ICR (Intelligent Character Recognition) powered by deep learning & Image processing was the underlying technology for digitizing application forms. Our Machine Learning team worked closely with the client for the first couple of weeks in discovering solution framework. There were several potential issues our approach had to consider, key ones being
- Handwritten text filled by lakhs of students across the country will have a lot of variety in style of writing and even noise where character overlaps with the edges of boxes.
- Scanned forms can vary in resolution and hence, could impact the accuracy of algorithms.
- Creation of training datasets for character recognition in boxes and recognition of free text.
Our team went about creating ICR platform using OpenCV for processing of scanned application forms and Tensor flow based deep learning for prediction of characters’ images extracted from the application form. Every application form required writing specific code in OpenCV for identification of content zones and extraction of individual character (single character of field) images. These character block images were then passed to deep learning based character recognition algorithms to assign correct character labels.
In order to train these character recognition algorithms our team had to create labelled training sets artificially and through crowdsourced initiatives asking individuals to provide hundreds of different version of each character. Capturing different variations of character allowed us to improve the accuracy of classification on an ongoing basis. We also agreed upon minimum resolution for scanning application forms and other suggestions that would keep the scanned image as noise free as possible during a scan.

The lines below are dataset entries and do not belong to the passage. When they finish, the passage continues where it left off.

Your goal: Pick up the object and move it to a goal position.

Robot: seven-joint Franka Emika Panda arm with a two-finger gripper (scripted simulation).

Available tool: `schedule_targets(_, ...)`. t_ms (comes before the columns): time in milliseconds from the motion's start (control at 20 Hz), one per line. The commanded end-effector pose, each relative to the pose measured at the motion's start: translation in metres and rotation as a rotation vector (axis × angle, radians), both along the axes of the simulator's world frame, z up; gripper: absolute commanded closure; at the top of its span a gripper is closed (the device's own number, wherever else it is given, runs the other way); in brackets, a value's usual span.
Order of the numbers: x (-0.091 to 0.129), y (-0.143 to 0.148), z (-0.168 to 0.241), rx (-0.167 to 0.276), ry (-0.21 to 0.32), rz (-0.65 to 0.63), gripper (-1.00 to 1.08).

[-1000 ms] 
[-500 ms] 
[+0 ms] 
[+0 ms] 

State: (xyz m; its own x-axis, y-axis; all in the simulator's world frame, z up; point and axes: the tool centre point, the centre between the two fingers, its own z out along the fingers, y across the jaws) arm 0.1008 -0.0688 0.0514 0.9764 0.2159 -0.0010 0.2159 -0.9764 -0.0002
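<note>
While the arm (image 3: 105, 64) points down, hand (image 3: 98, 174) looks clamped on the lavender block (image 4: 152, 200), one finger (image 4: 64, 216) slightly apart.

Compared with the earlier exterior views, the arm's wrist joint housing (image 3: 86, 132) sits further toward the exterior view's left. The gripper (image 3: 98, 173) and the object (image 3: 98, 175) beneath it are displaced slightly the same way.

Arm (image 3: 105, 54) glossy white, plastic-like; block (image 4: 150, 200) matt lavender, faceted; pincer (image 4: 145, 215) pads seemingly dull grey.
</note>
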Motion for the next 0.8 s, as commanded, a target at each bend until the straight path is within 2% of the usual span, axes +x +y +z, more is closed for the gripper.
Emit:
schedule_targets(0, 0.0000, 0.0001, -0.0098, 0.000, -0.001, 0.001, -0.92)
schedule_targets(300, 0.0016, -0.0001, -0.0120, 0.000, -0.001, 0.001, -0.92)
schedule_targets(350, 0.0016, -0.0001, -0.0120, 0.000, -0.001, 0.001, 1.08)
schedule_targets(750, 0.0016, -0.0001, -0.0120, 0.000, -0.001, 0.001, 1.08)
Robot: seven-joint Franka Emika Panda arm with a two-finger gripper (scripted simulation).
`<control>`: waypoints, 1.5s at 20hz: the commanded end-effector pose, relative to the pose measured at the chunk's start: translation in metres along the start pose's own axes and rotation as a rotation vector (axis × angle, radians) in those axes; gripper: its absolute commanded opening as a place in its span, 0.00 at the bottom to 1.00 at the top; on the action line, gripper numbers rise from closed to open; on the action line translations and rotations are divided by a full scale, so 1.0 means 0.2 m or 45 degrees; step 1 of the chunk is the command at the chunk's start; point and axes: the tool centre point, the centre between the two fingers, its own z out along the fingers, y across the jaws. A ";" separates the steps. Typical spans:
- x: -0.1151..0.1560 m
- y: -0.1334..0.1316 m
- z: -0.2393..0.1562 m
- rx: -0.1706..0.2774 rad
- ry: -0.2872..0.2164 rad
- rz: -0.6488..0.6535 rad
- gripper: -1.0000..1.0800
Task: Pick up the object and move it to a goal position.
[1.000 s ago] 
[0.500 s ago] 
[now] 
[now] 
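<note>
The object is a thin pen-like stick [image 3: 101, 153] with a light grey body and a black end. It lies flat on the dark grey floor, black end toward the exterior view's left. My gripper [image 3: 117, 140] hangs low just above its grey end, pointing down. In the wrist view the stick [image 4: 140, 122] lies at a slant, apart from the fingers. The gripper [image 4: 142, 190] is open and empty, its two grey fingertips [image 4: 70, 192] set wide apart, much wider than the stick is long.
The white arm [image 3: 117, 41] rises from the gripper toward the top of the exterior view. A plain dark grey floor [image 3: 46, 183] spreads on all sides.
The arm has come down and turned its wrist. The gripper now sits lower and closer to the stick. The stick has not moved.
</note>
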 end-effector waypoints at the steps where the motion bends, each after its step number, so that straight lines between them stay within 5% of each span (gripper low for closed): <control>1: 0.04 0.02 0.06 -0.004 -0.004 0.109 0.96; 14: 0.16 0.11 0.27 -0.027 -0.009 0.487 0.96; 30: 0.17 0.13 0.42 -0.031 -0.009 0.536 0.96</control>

Overall first version of the solution was developed through extensive research and trials in six months time. Character recognition algorithms gave 99.5 percent accuracy in the last iteration.
Although not fully automated solution yet, this platform has reduced dependence on data entry operators who now review sample of application forms for quality checks rather than fully data entry.
Data entry team is able to process 10 times more forms per hour than previously. We are making consistent efforts in improving accuracy and having prediction confidence measures at form level so a certain percentage of forms can have straight through processing.